There’s something about novellas, about the way they can combine the tautness of the short story with the character development of a novel, and then hone in on an idea, undistracted by side-stories. This, in any case, is what Adelaide-writer Wendy Scarfe achieves in her book, The day they shot Edward.
Like her previous novel, Hunger town (my review), The day they shot Edward is a work of historical fiction. It’s set in Adelaide in 1916, in other words, half-way through World War One. Emotions run high, and 9-year old Matthew, through whose third-person perspective we see most of the events, is often uncertain, if not fearful. The plot is simple enough. We know from the title that Edward has died, and we know from the Prologue that Matthew is implicated in his death in some way, but was a child at the time. From the Prologue we move straight into a chronological narrative telling the story of Matthew, an only child who lives with his restless mother Margaret, his wise Gran (Sarah), and his father, the ironically named Victor, who is dying of tuberculosis on the sleep-out. There are three other main characters, the aforesaid Edward, who is an anarchist and whom Matthew idolises, an intimidating man in a cigar-brown suit, and Mr Werther, the German-born headmaster of Matthew’s school.
Matthew’s life is difficult. A sensitive lad, he is caught between his grounded, politically-aware, loving Gran and his self-centred, unhappy Mother. Gran, who approves of Edward’s activism on behalf of disadvantaged people, is constantly disappointed by her daughter’s readiness to put Matthew’s and anyone else’s interests behind her own desire for acceptance by the “better class”. Matthew himself is conscious of his mother’s self-centredness. Out with Gran and Mr Werther, for example, he feels included, part of “the special laughter and talk of Gran and Mr Werther”, but out with his Mother he feels “alone, beside her but separate” because although she sat with him
in reality she skipped out of her chair nodding, laughing, flirting and frolicking around the room.

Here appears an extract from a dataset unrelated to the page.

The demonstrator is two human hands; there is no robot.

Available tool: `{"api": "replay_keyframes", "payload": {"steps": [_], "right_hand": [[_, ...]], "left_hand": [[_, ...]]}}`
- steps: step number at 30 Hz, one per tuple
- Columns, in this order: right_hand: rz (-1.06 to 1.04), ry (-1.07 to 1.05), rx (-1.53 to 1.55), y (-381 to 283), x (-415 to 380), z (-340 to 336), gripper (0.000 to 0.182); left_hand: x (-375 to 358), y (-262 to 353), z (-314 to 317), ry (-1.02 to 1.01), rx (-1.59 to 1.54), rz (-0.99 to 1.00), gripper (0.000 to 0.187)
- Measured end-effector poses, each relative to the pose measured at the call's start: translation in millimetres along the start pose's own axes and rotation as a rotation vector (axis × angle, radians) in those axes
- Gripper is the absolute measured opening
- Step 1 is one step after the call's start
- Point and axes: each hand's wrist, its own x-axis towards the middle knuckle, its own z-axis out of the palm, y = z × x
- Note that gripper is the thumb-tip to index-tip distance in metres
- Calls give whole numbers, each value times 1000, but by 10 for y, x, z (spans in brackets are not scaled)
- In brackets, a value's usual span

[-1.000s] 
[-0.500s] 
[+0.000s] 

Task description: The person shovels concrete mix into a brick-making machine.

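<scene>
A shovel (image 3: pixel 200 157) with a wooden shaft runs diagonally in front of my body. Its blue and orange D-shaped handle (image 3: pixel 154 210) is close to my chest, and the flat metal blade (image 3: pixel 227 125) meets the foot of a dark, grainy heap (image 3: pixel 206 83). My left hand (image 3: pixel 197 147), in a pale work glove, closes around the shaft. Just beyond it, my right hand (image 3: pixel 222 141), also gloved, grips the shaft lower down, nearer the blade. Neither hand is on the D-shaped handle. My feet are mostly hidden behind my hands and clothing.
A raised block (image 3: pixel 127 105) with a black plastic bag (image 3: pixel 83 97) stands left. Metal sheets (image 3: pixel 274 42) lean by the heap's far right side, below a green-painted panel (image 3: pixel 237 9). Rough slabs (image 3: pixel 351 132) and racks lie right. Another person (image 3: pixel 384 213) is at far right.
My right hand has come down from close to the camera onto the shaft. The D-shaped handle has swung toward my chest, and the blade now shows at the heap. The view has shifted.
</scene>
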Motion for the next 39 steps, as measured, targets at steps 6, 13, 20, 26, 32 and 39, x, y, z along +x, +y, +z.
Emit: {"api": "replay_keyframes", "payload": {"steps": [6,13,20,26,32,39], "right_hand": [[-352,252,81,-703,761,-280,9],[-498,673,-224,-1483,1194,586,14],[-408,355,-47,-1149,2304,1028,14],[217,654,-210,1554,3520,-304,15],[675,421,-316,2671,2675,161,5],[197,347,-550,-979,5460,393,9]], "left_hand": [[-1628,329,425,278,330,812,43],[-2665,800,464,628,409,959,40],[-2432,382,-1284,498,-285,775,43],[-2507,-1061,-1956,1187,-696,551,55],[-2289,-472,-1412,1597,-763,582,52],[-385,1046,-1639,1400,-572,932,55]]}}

People always looked at her. She insisted that they did.
Complicating all this is that Edward is attracted to Margaret, and she’s happy to flirt with him but, “lost in her dream of social acceptance”, is unlikely to accept him when she does become free. However, lest you are now seeing Margaret as the villain of the piece, she deserves some sympathy. She had chosen poorly in marriage, and her lot is now doubly difficult in having to care for an ill man who hadn’t been a good husband in the first place. Her life is not easy, and her future not assured.
Anyhow, as if this wasn’t enough in Matthew’s life, there are the political tensions – Mr Werther is insulted by his students and is no longer welcomed amongst people who once socialised with him, and, worse, there are people wanting to trap Edward in the act of subversion. The net is closing in on Edward – as we knew it would from the Prologue.
We see these adult tensions and interactions through Matthew’s eyes – but we know the dangers lying behind the things that simply mystify (or, unsettle) him. I would call Matthew a naive narrator but I’m trying to recollect whether I’ve ever read a third-person naive narrator. Regardless, though, this is essentially what he is.
All this is to say that The day they shot Edward makes for great reading. Although we essentially know the end at the beginning, we do not know who the characters are, nor how or even why it happened. We don’t know, for example, who this Mr Wether is who is accompanying the now violin-playing grown-up Matthew in the Prologue. It is all told through a beautifully controlled narrative. There are recurring plot points – from the opening scene when Matthew decides to save the yabbies he’d caught to his ongoing concern about people liking to kill things, from Edward’s little box-gift for Margaret to the boxes of papers he asks them to store. There’s the quiet build-up of imagery, particularly the increasing references to red/blood/crimson colours. There’s the development of the characters through tight little scenes in the kitchen and living room, on the street and in the schoolyard, in cafes and at the beach. And there’s the language which is poetic, but never obscure.
Ultimately, this is a coming-of-age story. Sure, it’s about politics – about how difficult times turn people to suspicion, intolerance and cruelty – and in this, it’s universal. We see it happening now. But it is also about a young boy surrounded by adults whom he doesn’t understand. He’s only 9 when it all comes to a head – young for a coming-of-age – but as he considers in the Prologue:
Had surprise ceased that tragic night? Or did his understanding as a man mark that moment as his step into awareness?
In this, it’s also universal. Matthew learns some difficult truths the night Edward died – but those truths include some positive ones, such as that love can continue after a person dies, that good choices can be made, and that not all people kill things. A lovely, warm, read.
Lisa (ANZLitLovers) also enjoyed this book.